» PROBLEM TO WORK ON: The copy has to match the data exactly and leave out every picture.
--- INPUT DATA Enclosed Below ---
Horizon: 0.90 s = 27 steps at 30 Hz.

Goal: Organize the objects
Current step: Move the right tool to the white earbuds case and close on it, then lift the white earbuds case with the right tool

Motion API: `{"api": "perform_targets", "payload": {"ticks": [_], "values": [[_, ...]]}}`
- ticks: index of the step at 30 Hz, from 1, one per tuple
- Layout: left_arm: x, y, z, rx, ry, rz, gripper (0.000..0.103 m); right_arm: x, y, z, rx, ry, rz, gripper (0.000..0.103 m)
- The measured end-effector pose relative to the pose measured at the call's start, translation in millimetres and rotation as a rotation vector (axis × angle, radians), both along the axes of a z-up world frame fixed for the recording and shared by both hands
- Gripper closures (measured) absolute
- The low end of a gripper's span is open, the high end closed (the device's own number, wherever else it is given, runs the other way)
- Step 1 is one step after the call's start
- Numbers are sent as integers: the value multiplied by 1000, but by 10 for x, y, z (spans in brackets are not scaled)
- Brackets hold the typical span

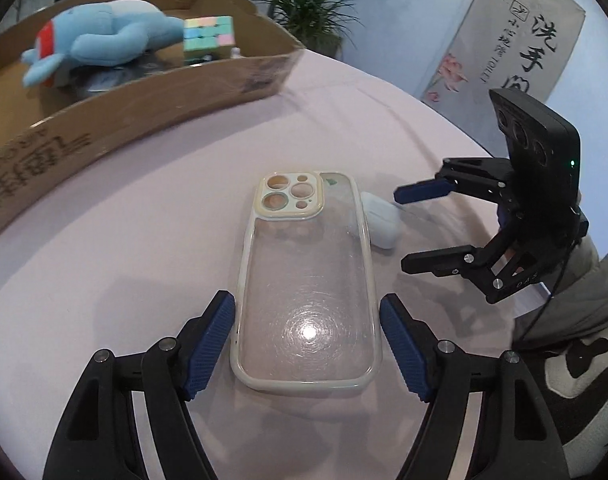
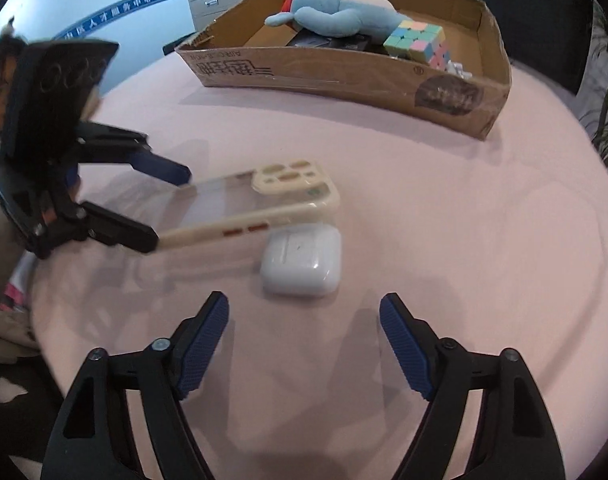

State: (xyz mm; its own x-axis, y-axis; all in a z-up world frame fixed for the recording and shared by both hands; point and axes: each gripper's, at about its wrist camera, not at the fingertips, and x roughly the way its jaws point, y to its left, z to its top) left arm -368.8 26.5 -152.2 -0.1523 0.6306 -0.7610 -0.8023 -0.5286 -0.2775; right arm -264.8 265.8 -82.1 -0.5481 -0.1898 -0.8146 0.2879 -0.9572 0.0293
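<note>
We see a clear phone case lying flat on the pink counter, its near end between the spread fingers of our left gripper, pads not touching its rim. A white earbud case lies just beside the phone case. Our right gripper hovers short of it, jaws apart and empty. Further back, a cardboard box holds a blue plush toy and a pastel puzzle cube.
</note>
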Motion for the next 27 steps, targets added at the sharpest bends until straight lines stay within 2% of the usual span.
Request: {"api": "perform_targets", "payload": {"ticks": [2,4,6,7,9,12,13,15,22,27], "values": [[-66,-71,-7,-11,6,54,28,-72,-27,-31,0,9,-7,35],[-102,-45,-34,-67,37,85,26,-119,-83,-41,40,35,-17,41],[-40,27,11,-97,91,90,26,-127,-118,-27,45,43,8,61],[15,66,67,-75,94,54,26,-119,-133,-24,41,40,31,61],[102,183,185,-21,94,-22,24,-48,-195,-29,48,47,90,61],[86,446,189,-14,51,-101,25,33,-272,-37,70,53,138,61],[63,538,151,-32,34,-120,38,42,-269,-38,70,51,142,61],[21,757,52,-101,28,-147,50,37,-261,-43,72,44,141,62],[-77,1036,2,-104,-59,-201,52,50,-226,-35,69,40,126,60],[-120,1141,-63,-93,-130,-229,51,76,-181,-51,66,52,120,50]]}}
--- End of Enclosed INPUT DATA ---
» YOUR SOLUTION:
Horizon: 0.90 s = 27 steps at 30 Hz.

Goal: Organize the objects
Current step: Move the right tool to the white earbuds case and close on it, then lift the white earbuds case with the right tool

Motion API: `{"api": "perform_targets", "payload": {"ticks": [_], "values": [[_, ...]]}}`
- ticks: index of the step at 30 Hz, from 1, one per tuple
- Layout: left_arm: x, y, z, rx, ry, rz, gripper (0.000..0.103 m); right_arm: x, y, z, rx, ry, rz, gripper (0.000..0.103 m)
- The measured end-effector pose relative to the pose measured at the call's start, translation in millimetres and rotation as a rotation vector (axis × angle, radians), both along the axes of a z-up world frame fixed for the recording and shared by both hands
- Gripper closures (measured) absolute
- The low end of a gripper's span is open, the high end closed (the device's own number, wherever else it is given, runs the other way)
- Step 1 is one step after the call's start
- Numbers are sent as integers: the value multiplied by 1000, but by 10 for x, y, z (spans in brackets are not scaled)
- Brackets hold the typical span


State: (xyz mm; its own x-axis, y-axis; all in a z-up world frame fixed for the recording and shared by both hands; point and axes: each gripper's, at about its wrist camera, not at the fingertips, and x roughly the way its jaws point, y to its left, z to its top) left arm -368.8 26.5 -152.2 -0.1523 0.6306 -0.7610 -0.8023 -0.5286 -0.2775; right arm -264.8 265.8 -82.1 -0.5481 -0.1898 -0.8146 0.2879 -0.9572 0.0293
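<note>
We see a clear phone case lying flat on the pink counter, its near end between the spread fingers of our left gripper, pads not touching its rim. A white earbud case lies just beside the phone case. Our right gripper hovers short of it, jaws apart and empty. Further back, a cardboard box holds a blue plush toy and a pastel puzzle cube.
</note>
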Motion for the next 27 steps, targets added at the sharpest bends until straight lines stay within 2% of the usual span.
Request: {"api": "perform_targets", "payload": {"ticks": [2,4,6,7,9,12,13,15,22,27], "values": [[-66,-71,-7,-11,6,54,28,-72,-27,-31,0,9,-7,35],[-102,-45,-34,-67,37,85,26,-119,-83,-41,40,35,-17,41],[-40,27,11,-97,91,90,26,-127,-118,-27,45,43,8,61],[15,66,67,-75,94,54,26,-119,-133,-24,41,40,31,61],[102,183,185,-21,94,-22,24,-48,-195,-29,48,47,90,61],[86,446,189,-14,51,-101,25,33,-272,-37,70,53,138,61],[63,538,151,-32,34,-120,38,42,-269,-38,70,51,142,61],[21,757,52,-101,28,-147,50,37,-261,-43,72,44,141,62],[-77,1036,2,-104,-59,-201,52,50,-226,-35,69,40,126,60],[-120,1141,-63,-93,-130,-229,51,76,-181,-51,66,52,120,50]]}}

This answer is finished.